[Extracted data entries]

=======

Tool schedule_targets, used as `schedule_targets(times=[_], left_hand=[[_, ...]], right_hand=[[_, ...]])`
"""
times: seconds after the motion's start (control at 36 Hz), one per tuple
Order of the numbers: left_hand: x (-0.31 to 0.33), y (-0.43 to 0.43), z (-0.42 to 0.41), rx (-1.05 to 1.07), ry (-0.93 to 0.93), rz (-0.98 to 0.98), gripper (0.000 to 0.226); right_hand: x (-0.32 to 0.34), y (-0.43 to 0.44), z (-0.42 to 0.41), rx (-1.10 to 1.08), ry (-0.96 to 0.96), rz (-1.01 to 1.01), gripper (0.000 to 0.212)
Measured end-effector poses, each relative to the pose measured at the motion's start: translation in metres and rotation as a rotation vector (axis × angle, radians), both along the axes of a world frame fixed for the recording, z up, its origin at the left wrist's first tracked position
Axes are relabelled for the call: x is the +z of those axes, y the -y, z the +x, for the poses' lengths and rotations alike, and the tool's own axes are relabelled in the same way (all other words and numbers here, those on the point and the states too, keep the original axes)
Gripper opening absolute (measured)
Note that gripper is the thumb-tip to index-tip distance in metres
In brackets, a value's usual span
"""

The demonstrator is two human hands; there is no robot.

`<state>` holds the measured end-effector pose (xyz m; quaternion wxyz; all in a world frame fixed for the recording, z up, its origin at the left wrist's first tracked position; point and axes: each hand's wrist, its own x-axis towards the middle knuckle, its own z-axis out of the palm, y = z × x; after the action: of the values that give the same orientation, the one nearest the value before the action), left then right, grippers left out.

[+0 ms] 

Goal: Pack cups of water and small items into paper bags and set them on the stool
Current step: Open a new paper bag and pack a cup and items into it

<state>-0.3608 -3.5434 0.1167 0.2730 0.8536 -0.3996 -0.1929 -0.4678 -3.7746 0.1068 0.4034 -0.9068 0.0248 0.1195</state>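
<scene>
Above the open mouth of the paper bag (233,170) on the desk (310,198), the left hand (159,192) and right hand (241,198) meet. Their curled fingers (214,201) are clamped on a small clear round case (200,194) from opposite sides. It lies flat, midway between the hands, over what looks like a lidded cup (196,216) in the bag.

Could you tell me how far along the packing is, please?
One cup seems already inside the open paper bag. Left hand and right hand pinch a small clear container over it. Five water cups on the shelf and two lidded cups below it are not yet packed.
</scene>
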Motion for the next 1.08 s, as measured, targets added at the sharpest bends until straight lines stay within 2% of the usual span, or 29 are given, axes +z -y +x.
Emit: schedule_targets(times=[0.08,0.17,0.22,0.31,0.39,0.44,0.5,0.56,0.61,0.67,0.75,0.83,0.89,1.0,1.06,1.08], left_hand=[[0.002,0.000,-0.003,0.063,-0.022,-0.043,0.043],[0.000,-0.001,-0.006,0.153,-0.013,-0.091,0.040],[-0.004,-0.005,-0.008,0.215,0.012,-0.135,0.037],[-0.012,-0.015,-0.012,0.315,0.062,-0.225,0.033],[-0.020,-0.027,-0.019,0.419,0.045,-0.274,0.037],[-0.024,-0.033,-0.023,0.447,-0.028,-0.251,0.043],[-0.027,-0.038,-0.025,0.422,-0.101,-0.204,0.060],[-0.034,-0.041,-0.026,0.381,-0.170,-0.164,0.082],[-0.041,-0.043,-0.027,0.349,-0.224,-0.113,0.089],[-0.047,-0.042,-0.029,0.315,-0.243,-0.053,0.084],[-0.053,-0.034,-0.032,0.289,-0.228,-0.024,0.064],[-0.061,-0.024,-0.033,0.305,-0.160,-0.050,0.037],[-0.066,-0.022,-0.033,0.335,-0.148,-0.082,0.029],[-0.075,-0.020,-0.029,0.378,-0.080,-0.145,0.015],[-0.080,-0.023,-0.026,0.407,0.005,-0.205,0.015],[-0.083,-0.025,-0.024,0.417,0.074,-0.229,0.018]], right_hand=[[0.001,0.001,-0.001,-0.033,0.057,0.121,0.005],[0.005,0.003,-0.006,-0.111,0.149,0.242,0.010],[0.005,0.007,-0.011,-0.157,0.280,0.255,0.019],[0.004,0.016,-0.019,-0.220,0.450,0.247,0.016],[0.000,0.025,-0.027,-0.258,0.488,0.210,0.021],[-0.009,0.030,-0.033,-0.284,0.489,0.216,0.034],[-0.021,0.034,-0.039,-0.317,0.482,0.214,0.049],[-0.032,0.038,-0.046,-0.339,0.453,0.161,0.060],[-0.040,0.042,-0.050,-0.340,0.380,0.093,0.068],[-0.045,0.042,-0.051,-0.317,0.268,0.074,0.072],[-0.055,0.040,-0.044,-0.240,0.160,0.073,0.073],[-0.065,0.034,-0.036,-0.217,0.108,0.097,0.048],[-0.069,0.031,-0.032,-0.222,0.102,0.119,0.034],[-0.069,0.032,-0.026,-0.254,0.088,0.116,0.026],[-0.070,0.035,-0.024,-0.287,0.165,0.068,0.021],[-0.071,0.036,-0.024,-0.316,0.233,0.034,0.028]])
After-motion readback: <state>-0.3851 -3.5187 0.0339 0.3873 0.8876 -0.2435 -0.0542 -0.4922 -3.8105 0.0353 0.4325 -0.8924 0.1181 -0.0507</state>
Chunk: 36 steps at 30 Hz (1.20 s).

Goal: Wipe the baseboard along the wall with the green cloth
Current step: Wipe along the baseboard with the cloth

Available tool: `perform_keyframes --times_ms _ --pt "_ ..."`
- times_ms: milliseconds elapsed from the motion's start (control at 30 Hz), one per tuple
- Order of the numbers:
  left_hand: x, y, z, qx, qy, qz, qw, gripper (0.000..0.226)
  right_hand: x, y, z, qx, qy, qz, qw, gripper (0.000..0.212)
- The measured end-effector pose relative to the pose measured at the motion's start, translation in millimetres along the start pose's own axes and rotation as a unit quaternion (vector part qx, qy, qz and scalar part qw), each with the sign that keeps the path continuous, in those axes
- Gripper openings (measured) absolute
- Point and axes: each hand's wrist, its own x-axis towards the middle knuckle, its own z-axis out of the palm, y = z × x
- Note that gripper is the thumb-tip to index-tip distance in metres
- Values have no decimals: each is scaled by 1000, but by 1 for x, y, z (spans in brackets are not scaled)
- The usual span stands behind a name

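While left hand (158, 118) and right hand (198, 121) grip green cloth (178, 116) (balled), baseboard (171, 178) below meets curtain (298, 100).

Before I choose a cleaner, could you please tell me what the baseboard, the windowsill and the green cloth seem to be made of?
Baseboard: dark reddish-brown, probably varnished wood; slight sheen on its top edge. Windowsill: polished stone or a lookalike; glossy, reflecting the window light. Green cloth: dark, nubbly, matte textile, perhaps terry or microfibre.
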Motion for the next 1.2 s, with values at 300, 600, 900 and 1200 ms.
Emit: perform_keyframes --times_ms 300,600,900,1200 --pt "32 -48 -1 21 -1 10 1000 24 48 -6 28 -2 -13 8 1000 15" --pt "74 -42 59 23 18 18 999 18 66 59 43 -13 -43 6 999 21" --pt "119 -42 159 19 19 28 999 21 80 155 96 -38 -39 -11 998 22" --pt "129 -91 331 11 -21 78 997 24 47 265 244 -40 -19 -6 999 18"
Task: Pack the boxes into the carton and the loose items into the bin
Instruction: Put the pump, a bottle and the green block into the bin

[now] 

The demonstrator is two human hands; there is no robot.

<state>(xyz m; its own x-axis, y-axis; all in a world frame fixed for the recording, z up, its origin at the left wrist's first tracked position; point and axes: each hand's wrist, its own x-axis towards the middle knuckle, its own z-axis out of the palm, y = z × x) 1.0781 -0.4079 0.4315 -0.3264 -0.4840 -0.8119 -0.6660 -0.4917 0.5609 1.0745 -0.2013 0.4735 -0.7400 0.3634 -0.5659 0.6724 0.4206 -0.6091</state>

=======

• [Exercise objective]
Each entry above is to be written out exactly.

• [Your solution]
Tool schedule_targets, used as `schedule_targets(times=[_], left_hand=[[_, ...]], right_hand=[[_, ...]])`
"""
times: seconds after the motion's start (control at 36 Hz), one per tuple
Order of the numbers: left_hand: x (-0.31 to 0.33), y (-0.43 to 0.43), z (-0.42 to 0.41), rx (-1.05 to 1.07), ry (-0.93 to 0.93), rz (-0.98 to 0.98), gripper (0.000 to 0.226); right_hand: x (-0.32 to 0.34), y (-0.43 to 0.44), z (-0.42 to 0.41), rx (-1.10 to 1.08), ry (-0.96 to 0.96), rz (-1.01 to 1.01), gripper (0.000 to 0.212)
Measured end-effector poses, each relative to the pose measured at the motion's start: translation in metres and rotation as a rotation vector (axis × angle, radians), both along the axes of a world frame fixed for the recording, z up, its origin at the left wrist's first tracked position
Axes are relabelled for the call: x is the +z of those axes, y the -y, z the +x, for the poses' lengths and rotations alike, and the tool's own axes are relabelled in the same way (all other words and numbers here, those on the point and the states too, keep the original axes)
Gripper opening absolute (measured)
Note that gripper is the thumb-tip to index-tip distance in metres
In brackets, a value's usual span
"""

The demonstrator is two human hands; there is no robot.

`<state>` holds the measured end-effector pose (xyz m; quaternion wxyz; all in a world frame fixed for the recording, z up, its origin at the left wrist's first tracked position; point and axes: each hand's wrist, its own x-axis towards the middle knuckle, its own z-axis out of the palm, y = z × x; after the action: of the values that give the same orientation, the one nearest the value before the action), left then right, grippers left out.

[+0 ms] 

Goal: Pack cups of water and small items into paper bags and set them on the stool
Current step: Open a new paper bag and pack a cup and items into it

<state>-0.3608 -3.5434 0.1167 0.2730 0.8536 -0.3996 -0.1929 -0.4678 -3.7746 0.1068 0.4034 -0.9068 0.0248 0.1195</state>
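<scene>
Above the open mouth of the paper bag (233,170) on the desk (310,198), the left hand (159,192) and right hand (241,198) meet. Their curled fingers (214,201) are clamped on a small clear round case (200,194) from opposite sides. It lies flat, midway between the hands, over what looks like a lidded cup (196,216) in the bag.

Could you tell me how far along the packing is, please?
One cup seems already inside the open paper bag. Left hand and right hand pinch a small clear container over it. Five water cups on the shelf and two lidded cups below it are not yet packed.
</scene>
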Motion for the next 1.08 s, as measured, targets added at the sharpest bends until straight lines stay within 2% of the usual span, or 29 are given, axes +z -y +x.
Emit: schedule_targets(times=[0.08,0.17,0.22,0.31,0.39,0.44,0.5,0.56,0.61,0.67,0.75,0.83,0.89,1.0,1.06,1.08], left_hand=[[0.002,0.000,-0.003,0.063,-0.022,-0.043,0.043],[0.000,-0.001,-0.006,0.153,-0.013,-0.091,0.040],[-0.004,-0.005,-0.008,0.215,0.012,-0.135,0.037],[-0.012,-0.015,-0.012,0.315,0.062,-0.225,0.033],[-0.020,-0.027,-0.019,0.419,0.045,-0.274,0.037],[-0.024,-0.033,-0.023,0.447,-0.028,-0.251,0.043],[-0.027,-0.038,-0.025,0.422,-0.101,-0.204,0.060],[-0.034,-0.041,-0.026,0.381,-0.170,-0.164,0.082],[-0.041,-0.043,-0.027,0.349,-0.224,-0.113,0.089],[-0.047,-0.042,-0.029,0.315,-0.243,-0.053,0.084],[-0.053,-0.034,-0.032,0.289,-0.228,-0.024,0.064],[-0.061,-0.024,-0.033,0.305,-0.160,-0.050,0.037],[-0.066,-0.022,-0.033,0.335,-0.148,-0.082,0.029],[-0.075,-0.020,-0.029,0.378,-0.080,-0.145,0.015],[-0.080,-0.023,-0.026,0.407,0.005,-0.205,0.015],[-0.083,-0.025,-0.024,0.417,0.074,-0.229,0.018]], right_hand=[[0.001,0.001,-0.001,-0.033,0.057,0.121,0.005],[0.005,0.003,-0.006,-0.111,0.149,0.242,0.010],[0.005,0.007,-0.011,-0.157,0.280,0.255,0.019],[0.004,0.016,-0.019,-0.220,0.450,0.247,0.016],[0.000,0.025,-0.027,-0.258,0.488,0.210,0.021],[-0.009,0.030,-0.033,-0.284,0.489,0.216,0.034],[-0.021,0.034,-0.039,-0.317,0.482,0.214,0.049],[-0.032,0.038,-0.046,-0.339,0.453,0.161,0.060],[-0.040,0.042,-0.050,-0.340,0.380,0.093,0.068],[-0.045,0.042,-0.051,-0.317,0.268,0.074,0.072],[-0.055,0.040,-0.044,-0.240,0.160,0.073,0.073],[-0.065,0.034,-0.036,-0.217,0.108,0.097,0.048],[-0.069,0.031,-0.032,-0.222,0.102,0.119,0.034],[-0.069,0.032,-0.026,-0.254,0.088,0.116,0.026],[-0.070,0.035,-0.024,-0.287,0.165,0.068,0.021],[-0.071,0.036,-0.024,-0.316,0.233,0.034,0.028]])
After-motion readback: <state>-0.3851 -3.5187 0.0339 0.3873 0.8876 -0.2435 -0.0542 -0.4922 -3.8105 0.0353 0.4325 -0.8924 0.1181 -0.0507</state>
Chunk: 36 steps at 30 Hz (1.20 s).

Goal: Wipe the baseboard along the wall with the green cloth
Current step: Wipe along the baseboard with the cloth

Available tool: `perform_keyframes --times_ms _ --pt "_ ..."`
- times_ms: milliseconds elapsed from the motion's start (control at 30 Hz), one per tuple
- Order of the numbers:
  left_hand: x, y, z, qx, qy, qz, qw, gripper (0.000..0.226)
  right_hand: x, y, z, qx, qy, qz, qw, gripper (0.000..0.212)
- The measured end-effector pose relative to the pose measured at the motion's start, translation in millimetres along the start pose's own axes and rotation as a unit quaternion (vector part qx, qy, qz and scalar part qw), each with the sign that keeps the path continuous, in those axes
- Gripper openings (measured) absolute
- Point and axes: each hand's wrist, its own x-axis towards the middle knuckle, its own z-axis out of the palm, y = z × x
- Note that gripper is the thumb-tip to index-tip distance in metres
- Values have no decimals: each is scaled by 1000, but by 1 for x, y, z (spans in brackets are not scaled)
- The usual span stands behind a name

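While left hand (158, 118) and right hand (198, 121) grip green cloth (178, 116) (balled), baseboard (171, 178) below meets curtain (298, 100).

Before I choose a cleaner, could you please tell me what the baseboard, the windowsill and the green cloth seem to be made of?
Baseboard: dark reddish-brown, probably varnished wood; slight sheen on its top edge. Windowsill: polished stone or a lookalike; glossy, reflecting the window light. Green cloth: dark, nubbly, matte textile, perhaps terry or microfibre.
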Motion for the next 1.2 s, with values at 300, 600, 900 and 1200 ms.
Emit: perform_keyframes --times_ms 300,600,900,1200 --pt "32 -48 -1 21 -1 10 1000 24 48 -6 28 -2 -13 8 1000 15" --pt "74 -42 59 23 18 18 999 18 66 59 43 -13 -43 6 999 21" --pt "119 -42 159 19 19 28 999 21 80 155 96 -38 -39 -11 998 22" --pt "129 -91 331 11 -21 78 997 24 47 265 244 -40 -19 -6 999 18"
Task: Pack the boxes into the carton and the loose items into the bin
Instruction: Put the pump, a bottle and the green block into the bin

[now] 

The demonstrator is two human hands; there is no robot.

<state>(xyz m; its own x-axis, y-axis; all in a world frame fixed for the recording, z up, its origin at the left wrist's first tracked position; point and axes: each hand's wrist, its own x-axis towards the middle knuckle, its own z-axis out of the palm, y = z × x) 1.0781 -0.4079 0.4315 -0.3264 -0.4840 -0.8119 -0.6660 -0.4917 0.5609 1.0745 -0.2013 0.4735 -0.7400 0.3634 -0.5659 0.6724 0.4206 -0.6091</state>

This output contains the complete answer.